Ben, an instructor who I’d flown with previously, happened to be in Oxford that day and walked out to the plane. “ATC just phoned. You took out a runway light. Are you OK?”
“I’m fine, I just don’t know about the plane.”
“Go to Operations and apologise. I don’t know if they will charge you or if it’s covered on their insurance or what. They want to talk to you. Take responsibility. Afterwards I can help you find someone to check it out.”
Luck was with me: while I was waiting to cower before a random air traffic controller, I saw Mark, the engineer who services the plane.
“Hey, good to see you flying, no time to chat, I’m on my way to Brittany,” he said as he rushed past me.
“I broke the Saratoga,” I said. He froze mid-step. I knew he would.
“Come on, show me.”
He looked it over, shook his head at a nick in the nose wheel, then pronounced the plane airworthy. “But watch that tyre, we need to get that fixed soon.
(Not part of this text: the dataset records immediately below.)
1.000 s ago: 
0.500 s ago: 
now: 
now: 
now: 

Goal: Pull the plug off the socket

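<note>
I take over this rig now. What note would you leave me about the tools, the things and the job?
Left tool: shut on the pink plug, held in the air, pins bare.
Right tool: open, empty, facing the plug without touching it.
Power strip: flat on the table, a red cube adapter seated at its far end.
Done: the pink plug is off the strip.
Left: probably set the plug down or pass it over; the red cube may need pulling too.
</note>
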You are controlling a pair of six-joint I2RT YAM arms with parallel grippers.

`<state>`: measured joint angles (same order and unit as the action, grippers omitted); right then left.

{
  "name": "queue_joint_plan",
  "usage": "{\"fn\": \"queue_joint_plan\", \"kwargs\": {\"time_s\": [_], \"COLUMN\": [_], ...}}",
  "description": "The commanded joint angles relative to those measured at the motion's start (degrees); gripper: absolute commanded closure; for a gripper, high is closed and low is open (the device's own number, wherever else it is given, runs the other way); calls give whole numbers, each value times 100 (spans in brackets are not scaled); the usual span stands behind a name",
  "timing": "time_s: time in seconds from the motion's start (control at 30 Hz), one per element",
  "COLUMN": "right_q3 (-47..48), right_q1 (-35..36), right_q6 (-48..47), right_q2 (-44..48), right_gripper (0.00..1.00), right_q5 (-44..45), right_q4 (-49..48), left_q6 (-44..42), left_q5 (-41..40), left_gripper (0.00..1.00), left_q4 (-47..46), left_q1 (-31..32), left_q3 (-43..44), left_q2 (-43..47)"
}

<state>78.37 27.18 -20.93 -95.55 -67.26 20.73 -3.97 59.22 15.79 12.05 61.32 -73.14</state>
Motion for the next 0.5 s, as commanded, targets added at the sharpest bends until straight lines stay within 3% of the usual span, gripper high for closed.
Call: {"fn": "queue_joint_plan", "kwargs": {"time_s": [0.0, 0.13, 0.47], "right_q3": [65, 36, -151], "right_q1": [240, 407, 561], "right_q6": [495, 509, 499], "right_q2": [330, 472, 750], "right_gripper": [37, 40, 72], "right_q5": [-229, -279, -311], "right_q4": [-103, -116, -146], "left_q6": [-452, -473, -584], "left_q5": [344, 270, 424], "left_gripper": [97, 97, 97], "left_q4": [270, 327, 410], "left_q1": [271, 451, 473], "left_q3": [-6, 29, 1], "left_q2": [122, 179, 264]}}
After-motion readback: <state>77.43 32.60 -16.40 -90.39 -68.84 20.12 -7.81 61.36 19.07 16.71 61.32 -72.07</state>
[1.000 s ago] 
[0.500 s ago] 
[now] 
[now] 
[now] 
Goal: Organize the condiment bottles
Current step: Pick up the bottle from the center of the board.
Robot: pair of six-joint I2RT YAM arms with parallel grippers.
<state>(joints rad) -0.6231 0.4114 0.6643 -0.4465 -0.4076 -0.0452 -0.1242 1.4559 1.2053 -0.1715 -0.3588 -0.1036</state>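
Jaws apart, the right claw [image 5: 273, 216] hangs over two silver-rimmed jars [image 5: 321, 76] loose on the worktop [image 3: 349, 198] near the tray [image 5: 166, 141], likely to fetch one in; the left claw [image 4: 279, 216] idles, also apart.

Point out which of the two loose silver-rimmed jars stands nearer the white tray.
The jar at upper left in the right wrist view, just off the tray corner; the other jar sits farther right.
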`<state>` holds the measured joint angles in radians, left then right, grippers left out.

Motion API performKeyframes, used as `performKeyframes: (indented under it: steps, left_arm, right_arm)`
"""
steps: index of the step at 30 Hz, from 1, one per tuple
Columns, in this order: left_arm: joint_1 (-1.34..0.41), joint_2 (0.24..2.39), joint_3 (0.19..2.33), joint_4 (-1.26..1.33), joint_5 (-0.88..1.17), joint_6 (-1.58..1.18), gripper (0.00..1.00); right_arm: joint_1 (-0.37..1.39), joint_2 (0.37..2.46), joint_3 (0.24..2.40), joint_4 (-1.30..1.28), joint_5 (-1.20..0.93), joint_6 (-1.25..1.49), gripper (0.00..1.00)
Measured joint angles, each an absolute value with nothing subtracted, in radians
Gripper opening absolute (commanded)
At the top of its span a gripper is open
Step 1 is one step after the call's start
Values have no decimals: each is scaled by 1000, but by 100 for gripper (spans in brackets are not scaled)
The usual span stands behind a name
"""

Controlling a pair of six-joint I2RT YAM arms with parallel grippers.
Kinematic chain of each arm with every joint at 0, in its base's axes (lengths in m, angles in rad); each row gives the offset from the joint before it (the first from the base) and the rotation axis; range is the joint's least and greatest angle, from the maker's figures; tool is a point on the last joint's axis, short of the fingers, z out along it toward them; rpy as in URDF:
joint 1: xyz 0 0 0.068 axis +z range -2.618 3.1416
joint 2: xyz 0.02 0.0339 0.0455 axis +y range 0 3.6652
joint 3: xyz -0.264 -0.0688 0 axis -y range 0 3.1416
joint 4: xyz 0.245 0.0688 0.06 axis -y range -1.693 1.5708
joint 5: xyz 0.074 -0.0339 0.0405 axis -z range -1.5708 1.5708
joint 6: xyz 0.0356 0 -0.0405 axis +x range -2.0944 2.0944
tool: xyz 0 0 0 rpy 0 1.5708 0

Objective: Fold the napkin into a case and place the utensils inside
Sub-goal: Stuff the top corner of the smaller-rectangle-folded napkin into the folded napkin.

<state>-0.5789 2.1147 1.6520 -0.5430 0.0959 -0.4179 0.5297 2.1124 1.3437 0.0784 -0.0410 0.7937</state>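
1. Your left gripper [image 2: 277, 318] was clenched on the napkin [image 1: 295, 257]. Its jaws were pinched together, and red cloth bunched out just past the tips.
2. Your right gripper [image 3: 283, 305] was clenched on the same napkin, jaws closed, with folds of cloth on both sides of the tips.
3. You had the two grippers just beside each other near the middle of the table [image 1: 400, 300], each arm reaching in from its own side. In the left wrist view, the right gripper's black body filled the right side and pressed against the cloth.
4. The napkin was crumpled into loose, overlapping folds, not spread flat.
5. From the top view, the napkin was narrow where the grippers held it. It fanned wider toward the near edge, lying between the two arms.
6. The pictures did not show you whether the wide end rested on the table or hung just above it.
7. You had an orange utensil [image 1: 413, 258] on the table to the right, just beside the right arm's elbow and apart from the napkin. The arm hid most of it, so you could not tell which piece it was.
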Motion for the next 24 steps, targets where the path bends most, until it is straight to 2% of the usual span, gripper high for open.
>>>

Look at it after every landing, if you see any spreading or fraying, stay on the ground and call me.”
I was amazed he has that sort of faith in me; deep-down I felt that I had proven that I was still a student, not to be trusted with responsibility. I nodded seriously and he smiled at me. “It happens. You must have come down soft, those lights crack easy, they don’t want there to be any resistance. The nick happened after the light cracked and you rolled over it.”
A couple of pilots were standing around me now, I re-iterated what happened, no one seemed to think I deserved my licence ripped out of my hands. “It happens.”
“Plane’s in one piece, you’re in one piece, well done,” a man with a Scottish accent said with a pat on my shoulder.
I almost smiled.
I still had my apologies to do, though. I went to the man in Operations to tell him what happened.
“Just past the numbers. Left side.” It seemed important to me that he knew I was landing on the numbers, even if I was, well, off-set a bit.
“Just a second. ” He called ATC, nodded a few times and hung up.
“It’s OK,” he told me. “They’ve already cleared it up.”
I blinked at him. I wasn’t actually offering to dash out to the runway to clean it up with a bucket and a broom. “Oh. Good.” I wasn’t sure where to go from there.
“There might be a bill. Never had this happen before.” I winced as he tutted at me. “Anyway, we’ll let you know. Taking her up again for more circuits?”
I shook my head. I’d had enough for one day. What I really needed was a stiff drink. It wasn’t that I always landed perfectly but, if it looked questionable, I’d always gone around. This was my first truly bad landing.
“Plane’s in one piece, you’re in one piece.” I recited the words to myself as I walked away. At the end of the day, I knew I was lucky.
The “This happens” reaction is exactly what I’d expect from any reasonable pilot. I could even name at least two instructors who had similar experiences with runway edges or runway end. I still regard them as highly qualified and fully trust them.
This is a very honest account of something that must have been quite unnerving at the time. But I’m not surprised at everyone’s reaction. It does happen and more often than you think. I’ve known instructors and very experienced pilots misjudge landings and come a cropper. I had a nasty ground loop after a crosswind landing shortly after getting my PPL and everyone took the same approach with me. What you’ve done is exactly right – put it down to experience, learn from it and move on.
Thanks for the positive comments. It’s taken a while for me to be able to look at the situation and see it as a learning process rather than a simple failure.
Sylvia – I’m a very new pilot and I’ve found my landings quite exciting from time to time too. I just count myself lucky that none of them has attracted external attention – yet!
It’s really good to see another pilot show the responsibility and integrity to admit that things can easily go wrong – and face the results.
I think there’s always support in the flying community if you can do that…
I agree, I think if you make a point of taking responsibility (for your actions, for your plane, for your flight) then that makes a lot of difference.